Please transcribe, word for word, only the lines from the one containing "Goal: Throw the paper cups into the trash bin" through the last line of the records below, both included, and leave out every picture.

****************

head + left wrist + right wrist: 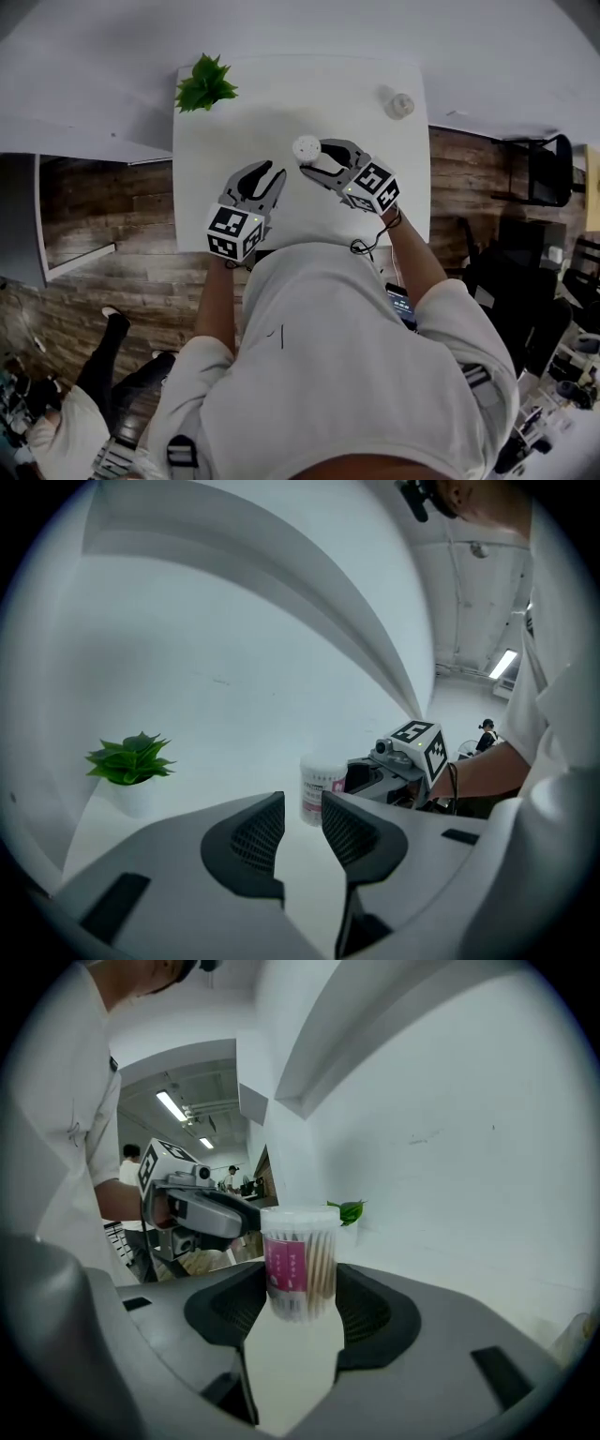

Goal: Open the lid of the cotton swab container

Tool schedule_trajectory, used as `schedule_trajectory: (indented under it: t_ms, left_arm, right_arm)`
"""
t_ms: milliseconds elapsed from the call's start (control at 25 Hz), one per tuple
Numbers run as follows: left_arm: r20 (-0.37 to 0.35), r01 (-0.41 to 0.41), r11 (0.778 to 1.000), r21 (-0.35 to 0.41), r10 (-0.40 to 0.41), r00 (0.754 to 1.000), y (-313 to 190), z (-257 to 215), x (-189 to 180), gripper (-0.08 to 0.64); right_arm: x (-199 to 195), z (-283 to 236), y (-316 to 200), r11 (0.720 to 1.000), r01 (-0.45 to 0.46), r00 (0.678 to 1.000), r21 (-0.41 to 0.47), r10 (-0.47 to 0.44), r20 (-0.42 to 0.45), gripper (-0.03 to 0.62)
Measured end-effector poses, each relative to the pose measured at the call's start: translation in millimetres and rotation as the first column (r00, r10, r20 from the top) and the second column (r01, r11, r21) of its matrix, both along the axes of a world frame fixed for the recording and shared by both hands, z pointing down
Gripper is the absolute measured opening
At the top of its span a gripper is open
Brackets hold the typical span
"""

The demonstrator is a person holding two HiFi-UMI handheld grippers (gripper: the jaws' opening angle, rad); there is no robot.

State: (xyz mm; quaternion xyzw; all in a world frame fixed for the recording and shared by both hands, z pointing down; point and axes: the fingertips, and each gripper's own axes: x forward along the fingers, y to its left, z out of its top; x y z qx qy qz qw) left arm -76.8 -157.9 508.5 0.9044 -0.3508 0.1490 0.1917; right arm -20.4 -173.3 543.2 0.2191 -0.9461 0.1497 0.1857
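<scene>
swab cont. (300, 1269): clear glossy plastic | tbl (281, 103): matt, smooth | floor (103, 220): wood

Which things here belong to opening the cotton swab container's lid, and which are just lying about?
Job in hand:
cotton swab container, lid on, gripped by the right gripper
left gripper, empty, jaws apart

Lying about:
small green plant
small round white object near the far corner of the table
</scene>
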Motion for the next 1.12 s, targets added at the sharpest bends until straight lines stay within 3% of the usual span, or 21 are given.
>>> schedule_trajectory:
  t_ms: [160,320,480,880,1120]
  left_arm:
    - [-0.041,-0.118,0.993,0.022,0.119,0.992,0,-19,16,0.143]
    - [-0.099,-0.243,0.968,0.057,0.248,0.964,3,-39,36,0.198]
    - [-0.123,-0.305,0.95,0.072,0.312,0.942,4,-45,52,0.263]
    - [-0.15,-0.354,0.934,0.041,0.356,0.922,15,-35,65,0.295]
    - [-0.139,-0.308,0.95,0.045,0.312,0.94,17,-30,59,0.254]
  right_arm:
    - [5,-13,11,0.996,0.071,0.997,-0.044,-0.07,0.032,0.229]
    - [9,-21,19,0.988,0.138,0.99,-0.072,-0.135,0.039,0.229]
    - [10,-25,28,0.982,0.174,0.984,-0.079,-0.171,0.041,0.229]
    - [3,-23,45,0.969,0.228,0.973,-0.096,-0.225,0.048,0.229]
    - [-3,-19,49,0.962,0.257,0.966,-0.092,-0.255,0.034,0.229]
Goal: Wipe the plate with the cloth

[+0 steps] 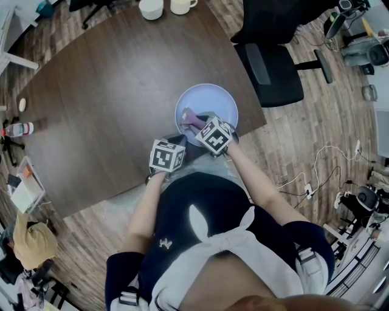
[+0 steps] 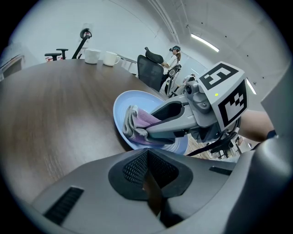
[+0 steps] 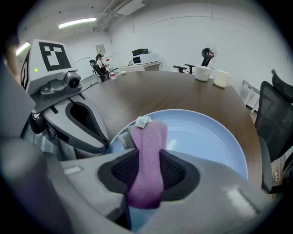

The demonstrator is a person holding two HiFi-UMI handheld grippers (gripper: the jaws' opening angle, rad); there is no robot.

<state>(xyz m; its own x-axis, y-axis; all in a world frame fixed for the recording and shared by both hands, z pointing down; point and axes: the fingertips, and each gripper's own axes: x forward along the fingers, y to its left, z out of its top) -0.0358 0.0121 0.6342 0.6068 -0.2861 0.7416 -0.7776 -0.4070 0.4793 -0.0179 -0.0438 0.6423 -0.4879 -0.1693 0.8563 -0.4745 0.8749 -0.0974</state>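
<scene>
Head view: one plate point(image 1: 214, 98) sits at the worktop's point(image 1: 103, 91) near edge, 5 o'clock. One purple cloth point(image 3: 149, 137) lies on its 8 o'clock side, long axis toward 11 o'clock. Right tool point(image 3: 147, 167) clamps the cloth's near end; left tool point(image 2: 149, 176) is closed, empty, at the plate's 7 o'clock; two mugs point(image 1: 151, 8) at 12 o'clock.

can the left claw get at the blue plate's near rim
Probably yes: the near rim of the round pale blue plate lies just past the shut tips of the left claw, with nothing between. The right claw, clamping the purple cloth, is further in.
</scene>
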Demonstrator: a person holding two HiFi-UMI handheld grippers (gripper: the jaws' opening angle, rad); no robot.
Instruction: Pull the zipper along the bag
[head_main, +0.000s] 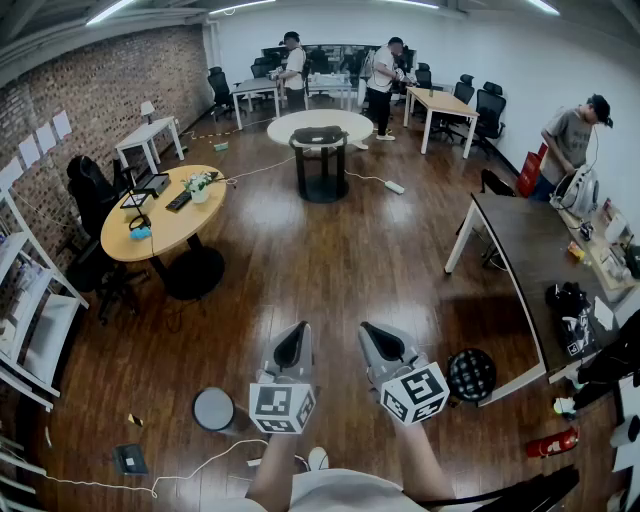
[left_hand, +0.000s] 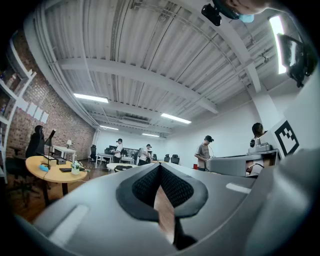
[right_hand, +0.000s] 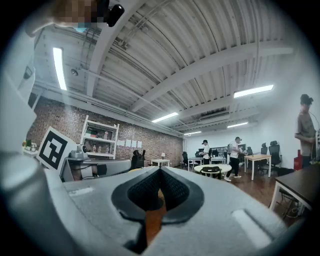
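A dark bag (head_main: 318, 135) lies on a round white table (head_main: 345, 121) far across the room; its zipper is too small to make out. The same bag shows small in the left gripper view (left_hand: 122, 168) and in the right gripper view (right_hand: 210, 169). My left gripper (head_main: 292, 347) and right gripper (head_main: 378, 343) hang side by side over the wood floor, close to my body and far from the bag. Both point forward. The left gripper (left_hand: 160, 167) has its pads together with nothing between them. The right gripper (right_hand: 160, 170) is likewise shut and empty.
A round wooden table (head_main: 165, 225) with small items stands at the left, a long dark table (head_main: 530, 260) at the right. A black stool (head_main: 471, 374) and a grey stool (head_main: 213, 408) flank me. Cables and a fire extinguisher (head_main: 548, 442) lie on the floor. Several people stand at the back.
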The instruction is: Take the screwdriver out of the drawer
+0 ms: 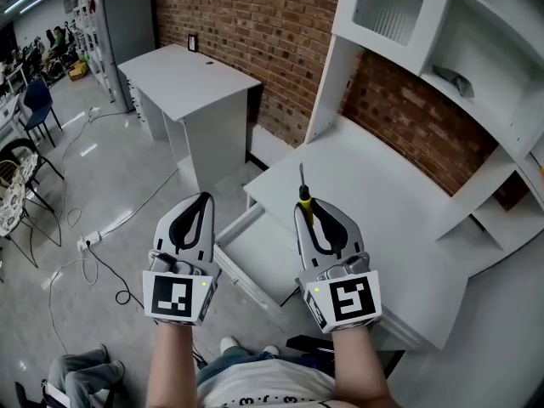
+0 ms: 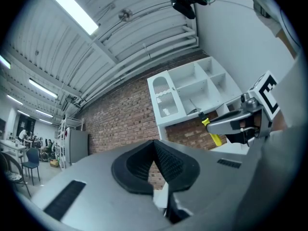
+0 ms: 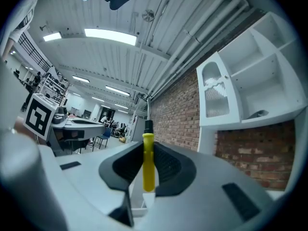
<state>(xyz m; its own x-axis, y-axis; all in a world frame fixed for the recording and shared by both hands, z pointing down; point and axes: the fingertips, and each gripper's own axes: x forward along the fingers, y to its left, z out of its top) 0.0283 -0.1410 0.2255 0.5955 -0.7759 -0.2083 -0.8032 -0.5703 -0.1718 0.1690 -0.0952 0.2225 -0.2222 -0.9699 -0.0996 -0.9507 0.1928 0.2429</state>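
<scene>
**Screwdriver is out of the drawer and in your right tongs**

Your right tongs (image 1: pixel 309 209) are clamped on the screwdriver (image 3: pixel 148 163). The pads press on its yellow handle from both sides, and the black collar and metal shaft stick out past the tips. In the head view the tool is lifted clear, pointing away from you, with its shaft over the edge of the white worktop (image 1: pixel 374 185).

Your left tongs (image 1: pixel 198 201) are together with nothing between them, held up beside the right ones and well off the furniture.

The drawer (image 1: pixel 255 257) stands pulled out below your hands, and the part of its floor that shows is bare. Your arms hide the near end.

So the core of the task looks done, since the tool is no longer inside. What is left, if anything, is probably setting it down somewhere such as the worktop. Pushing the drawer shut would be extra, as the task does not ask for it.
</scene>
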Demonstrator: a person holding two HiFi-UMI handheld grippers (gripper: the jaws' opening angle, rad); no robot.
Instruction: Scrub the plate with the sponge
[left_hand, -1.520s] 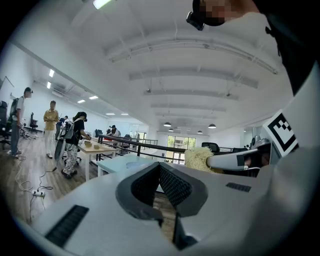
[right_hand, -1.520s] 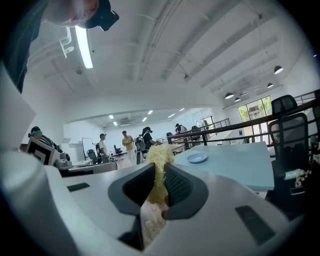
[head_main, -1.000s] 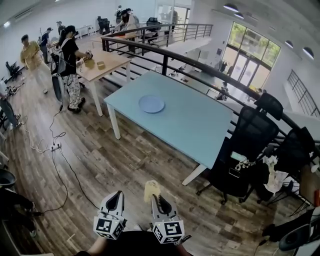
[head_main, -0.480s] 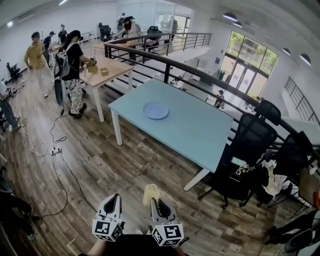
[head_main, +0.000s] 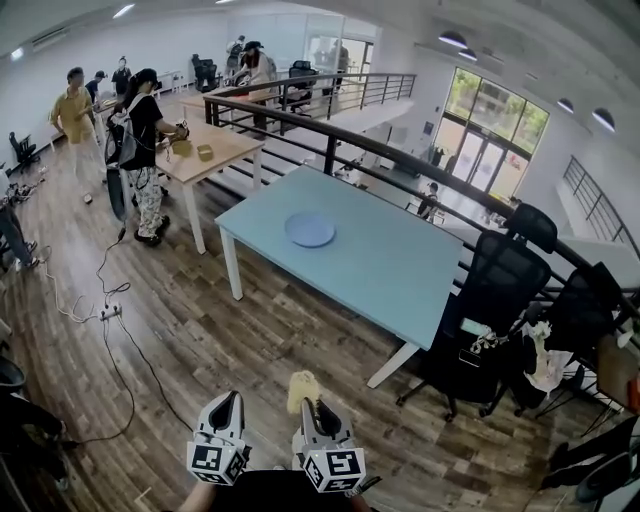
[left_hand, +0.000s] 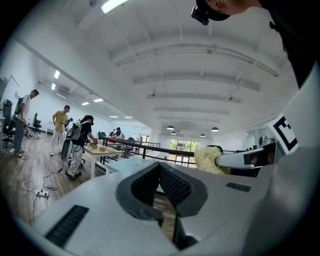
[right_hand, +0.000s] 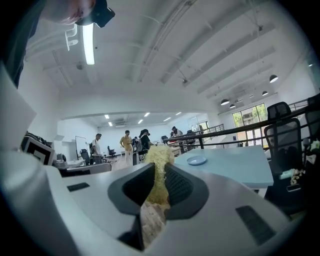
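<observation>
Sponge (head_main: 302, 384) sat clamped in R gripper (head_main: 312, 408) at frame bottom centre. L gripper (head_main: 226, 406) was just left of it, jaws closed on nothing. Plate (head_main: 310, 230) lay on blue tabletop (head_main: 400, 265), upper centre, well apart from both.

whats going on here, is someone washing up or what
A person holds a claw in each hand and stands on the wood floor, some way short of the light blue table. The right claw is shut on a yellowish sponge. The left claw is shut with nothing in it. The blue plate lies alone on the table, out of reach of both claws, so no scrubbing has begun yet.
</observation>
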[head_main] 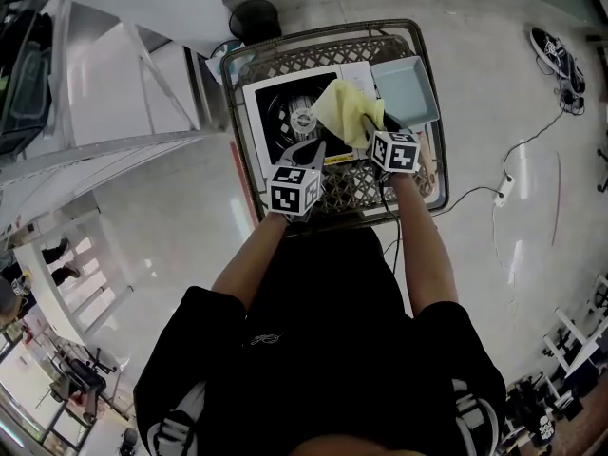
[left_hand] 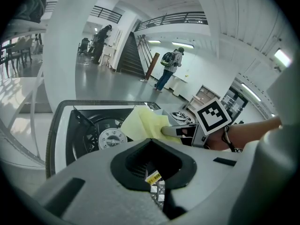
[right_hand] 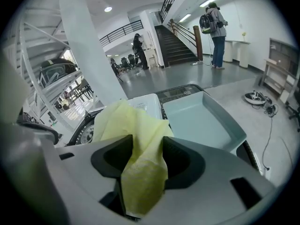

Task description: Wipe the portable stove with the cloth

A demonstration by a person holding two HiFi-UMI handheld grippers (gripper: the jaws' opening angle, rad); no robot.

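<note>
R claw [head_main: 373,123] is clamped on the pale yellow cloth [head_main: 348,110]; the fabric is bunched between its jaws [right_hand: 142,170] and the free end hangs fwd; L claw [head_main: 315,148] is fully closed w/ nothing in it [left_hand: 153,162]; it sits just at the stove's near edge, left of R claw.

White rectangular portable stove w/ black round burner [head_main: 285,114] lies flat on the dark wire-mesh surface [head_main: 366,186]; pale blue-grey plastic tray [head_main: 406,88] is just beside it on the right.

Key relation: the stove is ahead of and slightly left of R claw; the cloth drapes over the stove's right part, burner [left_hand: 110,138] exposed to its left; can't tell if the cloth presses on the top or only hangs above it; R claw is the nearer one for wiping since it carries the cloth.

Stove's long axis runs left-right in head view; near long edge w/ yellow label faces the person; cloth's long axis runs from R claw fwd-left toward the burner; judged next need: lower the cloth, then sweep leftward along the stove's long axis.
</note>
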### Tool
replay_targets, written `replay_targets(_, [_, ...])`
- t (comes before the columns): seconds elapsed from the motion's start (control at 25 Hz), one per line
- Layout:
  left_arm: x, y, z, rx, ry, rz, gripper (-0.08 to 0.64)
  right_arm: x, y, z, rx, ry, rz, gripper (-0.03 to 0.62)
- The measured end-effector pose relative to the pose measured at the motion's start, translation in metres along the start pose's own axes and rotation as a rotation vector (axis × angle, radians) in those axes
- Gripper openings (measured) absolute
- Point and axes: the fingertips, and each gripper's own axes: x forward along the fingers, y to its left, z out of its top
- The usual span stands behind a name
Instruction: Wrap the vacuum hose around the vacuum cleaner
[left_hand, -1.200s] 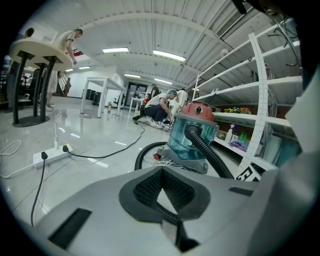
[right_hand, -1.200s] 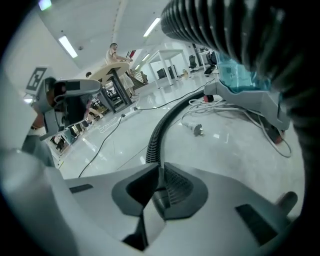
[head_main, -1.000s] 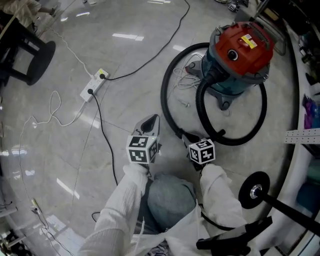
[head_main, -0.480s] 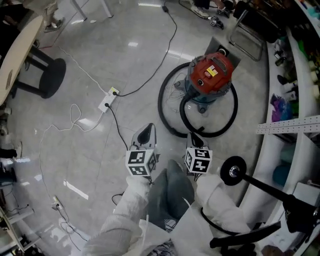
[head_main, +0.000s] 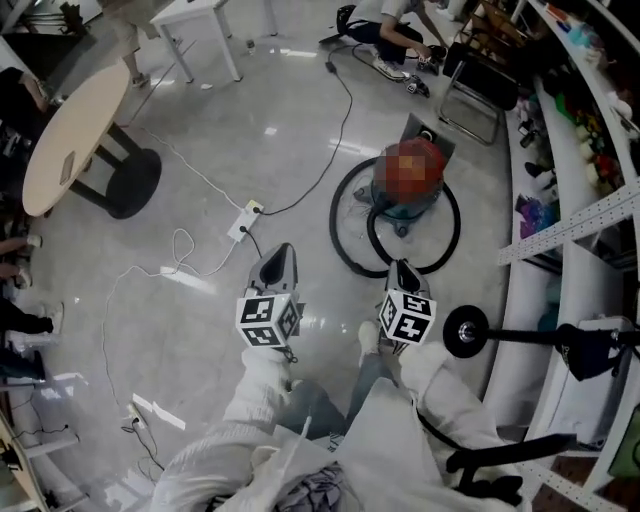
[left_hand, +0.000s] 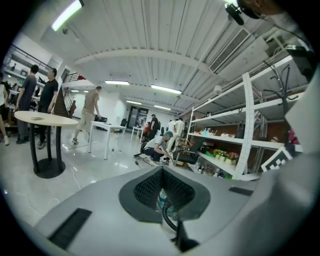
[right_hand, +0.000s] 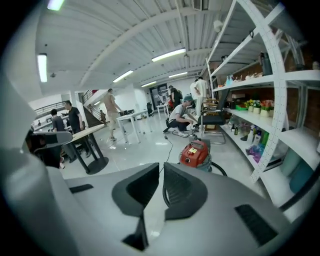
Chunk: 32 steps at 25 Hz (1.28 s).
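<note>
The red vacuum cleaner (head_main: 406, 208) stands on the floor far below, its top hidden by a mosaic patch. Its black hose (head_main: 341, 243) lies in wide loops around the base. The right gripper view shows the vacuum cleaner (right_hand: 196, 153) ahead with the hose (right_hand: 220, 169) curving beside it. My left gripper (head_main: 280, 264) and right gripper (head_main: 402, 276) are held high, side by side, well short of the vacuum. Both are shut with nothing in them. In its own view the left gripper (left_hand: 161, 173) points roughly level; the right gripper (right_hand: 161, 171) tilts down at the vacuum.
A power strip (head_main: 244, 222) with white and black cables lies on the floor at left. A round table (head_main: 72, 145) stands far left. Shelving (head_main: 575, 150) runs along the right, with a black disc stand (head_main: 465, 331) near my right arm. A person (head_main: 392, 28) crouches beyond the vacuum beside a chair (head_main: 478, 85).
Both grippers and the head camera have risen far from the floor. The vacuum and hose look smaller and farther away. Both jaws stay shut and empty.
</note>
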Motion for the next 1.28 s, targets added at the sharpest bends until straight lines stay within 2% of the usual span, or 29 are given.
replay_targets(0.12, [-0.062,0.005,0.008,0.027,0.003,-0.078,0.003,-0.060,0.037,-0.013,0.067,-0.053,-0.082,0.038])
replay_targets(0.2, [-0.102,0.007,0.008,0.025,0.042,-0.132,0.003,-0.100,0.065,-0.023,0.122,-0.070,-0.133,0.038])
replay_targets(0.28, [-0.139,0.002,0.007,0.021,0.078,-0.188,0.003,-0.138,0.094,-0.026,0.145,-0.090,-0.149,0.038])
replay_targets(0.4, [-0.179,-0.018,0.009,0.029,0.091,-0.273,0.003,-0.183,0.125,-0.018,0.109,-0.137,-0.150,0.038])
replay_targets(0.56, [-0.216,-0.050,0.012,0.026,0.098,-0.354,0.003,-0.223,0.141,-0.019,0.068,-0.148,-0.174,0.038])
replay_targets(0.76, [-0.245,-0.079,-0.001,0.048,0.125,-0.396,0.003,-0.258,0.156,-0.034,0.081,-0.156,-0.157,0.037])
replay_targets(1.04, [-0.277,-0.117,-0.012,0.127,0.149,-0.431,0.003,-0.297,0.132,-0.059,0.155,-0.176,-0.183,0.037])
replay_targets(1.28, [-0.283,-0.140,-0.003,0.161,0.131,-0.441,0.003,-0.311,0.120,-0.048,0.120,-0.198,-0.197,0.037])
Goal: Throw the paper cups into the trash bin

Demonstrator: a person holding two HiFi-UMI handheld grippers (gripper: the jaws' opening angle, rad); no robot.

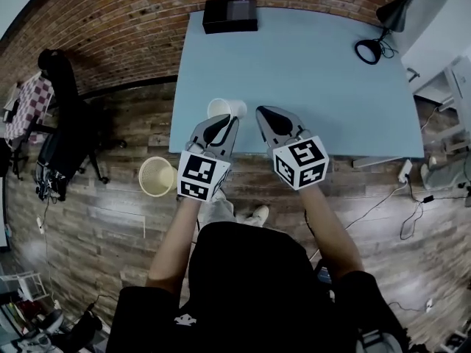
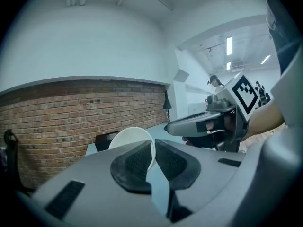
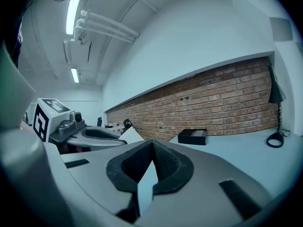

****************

Exercise result:
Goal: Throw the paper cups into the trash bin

Demonstrator: a person holding two HiFi-UMI handheld grippers (gripper: the jaws' opening angle, rad); no robot.

Work on the answer has been completed.